Make It a Living Policy
Finally, schools should treat phone policies as works in progress. Tracking implementation – violations per week, ongoing fine tuning of consequences and exceptions, feedback from students and parents – allows for continuous refinement. If repeat violations cluster among a small group of students, schools should investigate underlying causes rather than simply escalating discipline. If a particular storage method proves unworkable, schools should try something else. Effective policies evolve based on evidence and experience.

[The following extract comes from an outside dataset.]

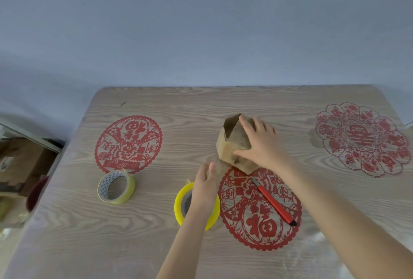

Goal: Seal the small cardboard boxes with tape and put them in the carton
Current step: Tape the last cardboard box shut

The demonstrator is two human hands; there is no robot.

Online Safety and Digital Literacy Are Essential Too
Phone restrictions alone will not resolve the broader challenges young people face with technology. Stronger regulations on social media design are needed. Comprehensive digital literacy education must extend beyond schools into homes and communities. Adults must model healthier relationships with technology.
Moving Forward
As Canadian schools enter the second year of phone restriction policies, the basic debate is largely settled. Most systems now have policies on paper; what varies is how clearly those policies are expressed, how consistently they are enforced, and whether they are supported by the culture of the school. Moving forward will mean shifting from patchwork, classroom-by-classroom practices to simple, bell-to-bell expectations with well-designed exceptions, and then doing the day-to-day work of bringing students, families, and staff along. Ultimately, the work is fundamentally about culture change, not compliance.
Reflection questions
- Reflecting on how your school or school district has implemented cell phone restrictions, what has gone well?
- How can the ideas in this article help your school or school district refine its approach to cell phone restrictions.